As we head into the WNBA’s 15th season, I have never been more encouraged regarding the future of the league. These women are quintessential role-models and it’s just a natural part of their being; they don’t consciously try to be humble and gracious, the just…are. Looking back, Team USA training camp was the perfect testament to how far women’s basketball has come, and how bright its future is.
They’ve worked extremely hard and deserve all the credit in the world.
Kudos, Team USA.
Sylvia Fowles, Chicago Sky: Fowles showed why she is the most dominant post-player in the women’s game today. She altered shots, moved extremely well in the post, and was virtually unstoppable within five feet of the basket. The Sky will be a huge force in the East in 2011, no doubt about it.
Diana Taurasi, Phoenix Mercury: Rust? What rust? Taurasi looked healthy, competitive, and driven in every single drill and scrimmage. There was a peaceful intensity to her game that should have Mercury fans on cloud nine. She wants to win. Bad.
Courtney Vandersloot, Chicago Sky: Vandersloot was probably the player who stood-out to me the most. Vandersloot’s use of angles and passing lanes reminded me very much of a Sue Bird/John Stockton hybrid (Stockton worked with her extensively at Gonzaga).
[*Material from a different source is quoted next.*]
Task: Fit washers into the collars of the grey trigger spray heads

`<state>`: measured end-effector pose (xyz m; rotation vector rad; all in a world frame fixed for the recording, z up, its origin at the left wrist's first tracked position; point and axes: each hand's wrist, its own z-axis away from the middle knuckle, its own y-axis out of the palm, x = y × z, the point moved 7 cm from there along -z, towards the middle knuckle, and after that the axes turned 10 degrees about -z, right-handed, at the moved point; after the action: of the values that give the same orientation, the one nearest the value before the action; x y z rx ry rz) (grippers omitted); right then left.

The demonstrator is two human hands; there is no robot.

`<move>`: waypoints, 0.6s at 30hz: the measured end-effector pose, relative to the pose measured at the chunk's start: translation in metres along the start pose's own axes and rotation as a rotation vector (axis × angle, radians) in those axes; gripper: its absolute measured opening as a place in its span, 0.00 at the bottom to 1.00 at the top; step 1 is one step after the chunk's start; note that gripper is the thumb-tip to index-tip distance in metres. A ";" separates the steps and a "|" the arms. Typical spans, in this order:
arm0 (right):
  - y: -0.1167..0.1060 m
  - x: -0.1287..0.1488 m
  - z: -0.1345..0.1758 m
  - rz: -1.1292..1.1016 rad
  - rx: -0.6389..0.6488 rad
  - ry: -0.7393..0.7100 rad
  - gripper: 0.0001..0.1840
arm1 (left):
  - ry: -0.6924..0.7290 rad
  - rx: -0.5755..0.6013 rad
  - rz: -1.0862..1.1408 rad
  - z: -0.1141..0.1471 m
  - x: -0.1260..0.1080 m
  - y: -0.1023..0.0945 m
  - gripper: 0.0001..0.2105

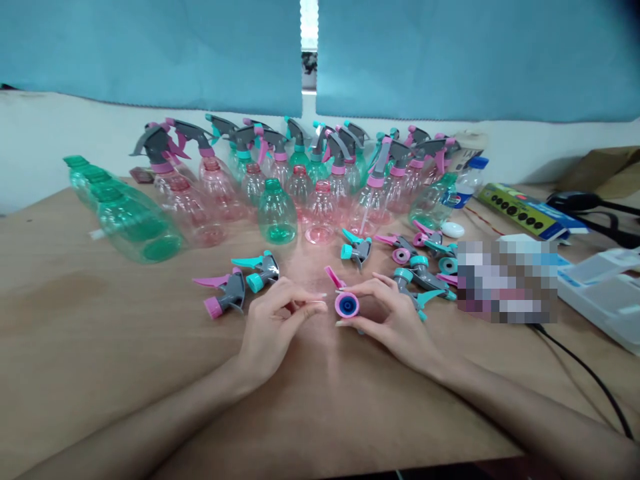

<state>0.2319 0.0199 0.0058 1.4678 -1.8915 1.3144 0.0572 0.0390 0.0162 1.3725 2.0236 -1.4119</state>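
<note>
Pink spray head [347, 305] up in the right hand [393, 312], its mouth turned to view!
Right thumb and fingers curl partway open around the collar [339, 309]; it looks like light, stiff, slightly slippery plastic, so the collar seems the place to grip, clear of the hinged trigger [333, 277]. Left hand [273, 327] sits just beside it, fingertips nearly meeting; whether they pinch something, I can't tell.

White light glares through the slit [309, 27] between the blue curtains [150, 53]; a pale sheen [332, 363] streaks the desk [100, 360] before me, wide-angle distortion curves my view, and mosaic blocks [507, 283] obscure a patch at right.
</note>
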 end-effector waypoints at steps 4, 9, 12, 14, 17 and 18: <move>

With Vandersloot running the point, Epiphanny Prince and Shameka Christon scoring the ball, and Sylvia Fowles holding it down in the post the Sky look to be playoff-bound.
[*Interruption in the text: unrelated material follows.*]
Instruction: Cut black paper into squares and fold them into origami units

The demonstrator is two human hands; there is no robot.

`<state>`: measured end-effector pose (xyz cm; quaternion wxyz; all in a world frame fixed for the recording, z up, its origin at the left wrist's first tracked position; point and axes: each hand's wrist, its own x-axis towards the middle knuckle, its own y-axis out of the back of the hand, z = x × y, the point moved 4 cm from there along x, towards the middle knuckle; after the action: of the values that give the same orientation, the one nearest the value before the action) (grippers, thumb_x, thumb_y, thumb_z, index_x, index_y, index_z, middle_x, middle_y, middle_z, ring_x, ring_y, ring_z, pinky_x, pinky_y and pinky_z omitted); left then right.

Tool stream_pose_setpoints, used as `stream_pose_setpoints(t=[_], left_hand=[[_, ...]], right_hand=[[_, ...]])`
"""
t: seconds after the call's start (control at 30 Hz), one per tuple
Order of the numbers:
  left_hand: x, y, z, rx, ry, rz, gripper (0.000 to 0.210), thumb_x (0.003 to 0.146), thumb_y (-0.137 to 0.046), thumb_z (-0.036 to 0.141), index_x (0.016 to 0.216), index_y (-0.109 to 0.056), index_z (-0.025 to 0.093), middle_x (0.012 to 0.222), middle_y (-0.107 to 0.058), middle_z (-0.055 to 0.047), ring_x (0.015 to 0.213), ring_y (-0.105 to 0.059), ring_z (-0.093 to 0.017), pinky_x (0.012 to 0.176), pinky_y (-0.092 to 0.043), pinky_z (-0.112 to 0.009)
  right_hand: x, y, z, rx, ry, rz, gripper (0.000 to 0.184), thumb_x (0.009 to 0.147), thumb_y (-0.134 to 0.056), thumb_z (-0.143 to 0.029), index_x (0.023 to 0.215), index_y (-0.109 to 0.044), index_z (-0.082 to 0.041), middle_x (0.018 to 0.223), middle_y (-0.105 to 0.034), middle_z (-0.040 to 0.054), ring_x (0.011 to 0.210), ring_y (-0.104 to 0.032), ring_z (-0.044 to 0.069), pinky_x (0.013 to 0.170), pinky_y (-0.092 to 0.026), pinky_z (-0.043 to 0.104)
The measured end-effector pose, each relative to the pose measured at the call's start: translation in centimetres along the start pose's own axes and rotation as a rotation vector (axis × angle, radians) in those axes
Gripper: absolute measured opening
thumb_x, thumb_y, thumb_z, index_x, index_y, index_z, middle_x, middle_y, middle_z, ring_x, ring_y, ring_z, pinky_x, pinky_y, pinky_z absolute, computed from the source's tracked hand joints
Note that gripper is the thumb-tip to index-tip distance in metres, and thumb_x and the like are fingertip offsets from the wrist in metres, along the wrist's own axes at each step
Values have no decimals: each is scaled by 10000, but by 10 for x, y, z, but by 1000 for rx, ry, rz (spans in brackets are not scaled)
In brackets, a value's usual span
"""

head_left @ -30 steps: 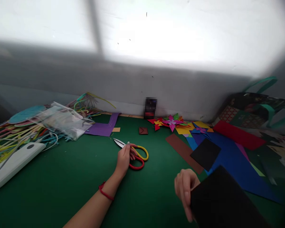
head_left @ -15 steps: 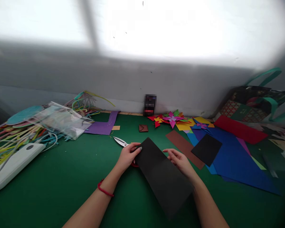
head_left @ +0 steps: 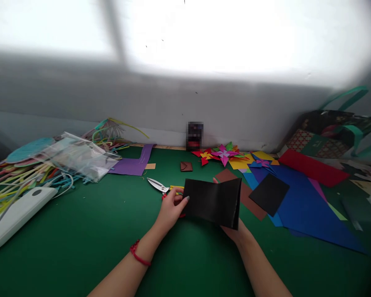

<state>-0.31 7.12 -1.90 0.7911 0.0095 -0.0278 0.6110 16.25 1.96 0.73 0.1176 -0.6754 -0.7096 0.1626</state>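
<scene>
A black sheet of paper is lifted above the green table, with its right end bent over into a loose fold. At its left edge my left hand pinches the sheet between thumb and fingers. My right hand holds the sheet from behind and below; most of its fingers are hidden, and one fingertip shows over the top edge. Just beyond my left hand lie scissors with red handles, partly covered by the hand. A yellow stick-like thing is beside them. Farther back is a small brown folded paper envelope.
Coloured paper stars lie along the wall. On the right are a smaller black sheet, brown paper, blue sheets and a red one. Leftward are purple paper, a clear bag and a white device.
The black sheet has swung from hanging diagonally to lying crosswise, its right end now folded. My right hand has moved from beside it to behind it. My left hand keeps its pinch.
</scene>
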Motion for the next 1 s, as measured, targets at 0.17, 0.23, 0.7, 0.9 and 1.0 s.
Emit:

Candace Parker, Los Angeles Sparks: Parker is in the best shape I’ve ever personally seen her in. Her footwork and moves in the paint were beautiful. There was an expanded repertoire to her game in the form of amazing consistency along the perimeter as well. However, what stood-out to me the most was how quick and explosive she was. She’ll have another MVP-caliber season if she stays healthy in 2011.
Maya Moore, Minnesota Lynx: Impressive all-around. Not only did Moore show a beyond-her-years form of leadership, her energy and defensive prowess were probably the best in camp. Moore might be a rookie in 2011 but don’t be surprised if she makes the All-Defensive team.
Jayne Appel, San Antonio Silver Stars: The Silver Stars need Jayne Appel to have a big season in 2011 and she is off to a great start. She moved well with and without the ball, defended the paint well, and was a force on the boards. She also showcased an increased proficiency on the offensive end due to being more aggressive. Good sign for Silver Stars fans.
Other Things of Note
- Brittney Griner dunked several times after practice ended. The best of which was a 360.
- Seimone Augustus has the best tattoos in the league.
- Tina Charles is still rehabbing from an ankle injury.
- Candace Parker worked extensively with Brittney Griner during breaks in action or after practice on everything from footwork to post moves.
- Sue Bird and Lindsay Whalen graciously offered tips and suggestions to rookie Courtney Vandersloot who soaked up everything she could.